_TASK_
Read the lines below, and copy any that contain the string "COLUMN".

_DATA BELOW_

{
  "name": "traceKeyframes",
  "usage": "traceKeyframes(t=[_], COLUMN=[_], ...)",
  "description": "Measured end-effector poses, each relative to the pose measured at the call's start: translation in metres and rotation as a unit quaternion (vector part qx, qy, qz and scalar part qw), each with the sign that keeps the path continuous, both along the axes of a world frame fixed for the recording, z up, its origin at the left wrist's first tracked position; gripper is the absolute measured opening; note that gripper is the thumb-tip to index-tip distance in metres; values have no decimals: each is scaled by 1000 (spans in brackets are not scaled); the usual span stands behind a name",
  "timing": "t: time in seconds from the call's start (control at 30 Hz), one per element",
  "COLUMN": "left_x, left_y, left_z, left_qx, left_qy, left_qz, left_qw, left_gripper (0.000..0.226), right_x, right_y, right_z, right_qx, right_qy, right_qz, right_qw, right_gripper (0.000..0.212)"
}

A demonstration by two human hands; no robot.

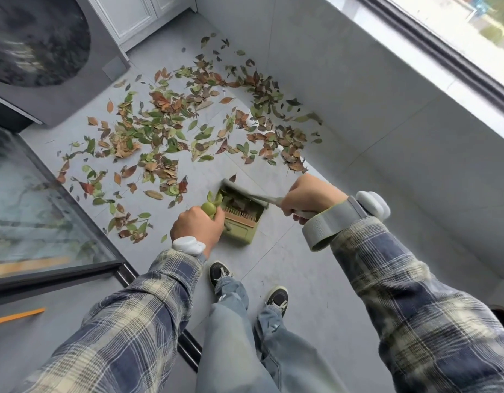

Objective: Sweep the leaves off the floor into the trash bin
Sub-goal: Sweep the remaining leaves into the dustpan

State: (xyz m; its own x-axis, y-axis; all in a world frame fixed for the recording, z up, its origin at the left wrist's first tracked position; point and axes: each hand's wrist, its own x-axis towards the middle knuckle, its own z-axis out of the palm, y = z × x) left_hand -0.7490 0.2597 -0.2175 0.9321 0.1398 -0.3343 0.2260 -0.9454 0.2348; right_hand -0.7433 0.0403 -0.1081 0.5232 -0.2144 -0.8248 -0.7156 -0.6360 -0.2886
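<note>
While the leaves (171, 129) are being seen lying in a wide, loose patch across the grey tiled floor (301, 279), from the washing machine (46, 52) on the left over to the low wall (387, 109) under the window (472, 38), a green dustpan (242, 225) is being stood on the floor at the near edge of that patch, between the two hands. A few dark leaves are being held inside its mouth, just above a row of comb teeth (240, 215). The dustpan's rounded green handle (208, 207) is being gripped by the left hand (196, 225), whose fingers are being curled tightly round it. A pale handle (269, 199) is being clasped by the right hand (310, 197), fingers wrapped round it, and its far end is being pointed into the dustpan's mouth; what is fitted at that end cannot be told. A white device (188, 245) is being worn on the left wrist, and another is being strapped to the right wrist by a grey band (327, 225). Both arms are being covered by plaid sleeves (131, 321). Below the dustpan, dark shoes (219, 272) and blue jeans (231, 336) are being shown on the tiles. Along the left side, a glass door (32, 208) is being framed in black, with an orange strip (16, 316) lying near it.
</note>
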Motion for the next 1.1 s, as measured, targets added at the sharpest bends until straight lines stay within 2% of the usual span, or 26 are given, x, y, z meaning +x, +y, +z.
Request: traceKeyframes(t=[0.13, 0.3, 0.47, 0.57, 0.67, 0.87, 1.1], left_x=[4, 9, 11, 11, 9, 8, 7], left_y=[-2, 0, -1, 0, 0, -3, -4], left_z=[1, 1, 0, 0, 0, -1, -1], left_qx=[0, -4, -6, -6, -6, -10, -11], left_qy=[-2, -6, -4, -7, -10, -6, -17], left_qz=[-2, -1, -2, -2, -2, 6, 10], left_qw=[1000, 1000, 1000, 1000, 1000, 1000, 1000], left_gripper=[47, 45, 45, 46, 47, 49, 53], right_x=[4, 7, -3, -14, -15, -3, -9], right_y=[-3, 4, 18, 23, 16, -11, 1], right_z=[11, -1, -29, -35, -27, 9, 4], right_qx=[10, -21, -12, -11, -24, 13, 14], right_qy=[-20, -39, -24, -4, 9, -8, -29], right_qz=[-12, 5, -6, 16, 40, -4, -17], right_qw=[1000, 999, 1000, 1000, 999, 1000, 999], right_gripper=[20, 19, 29, 25, 21, 22, 21])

_SOLUTION TO THE EXERCISE_
  "usage": "traceKeyframes(t=[_], COLUMN=[_], ...)",
  "COLUMN": "left_x, left_y, left_z, left_qx, left_qy, left_qz, left_qw, left_gripper (0.000..0.226), right_x, right_y, right_z, right_qx, right_qy, right_qz, right_qw, right_gripper (0.000..0.212)"

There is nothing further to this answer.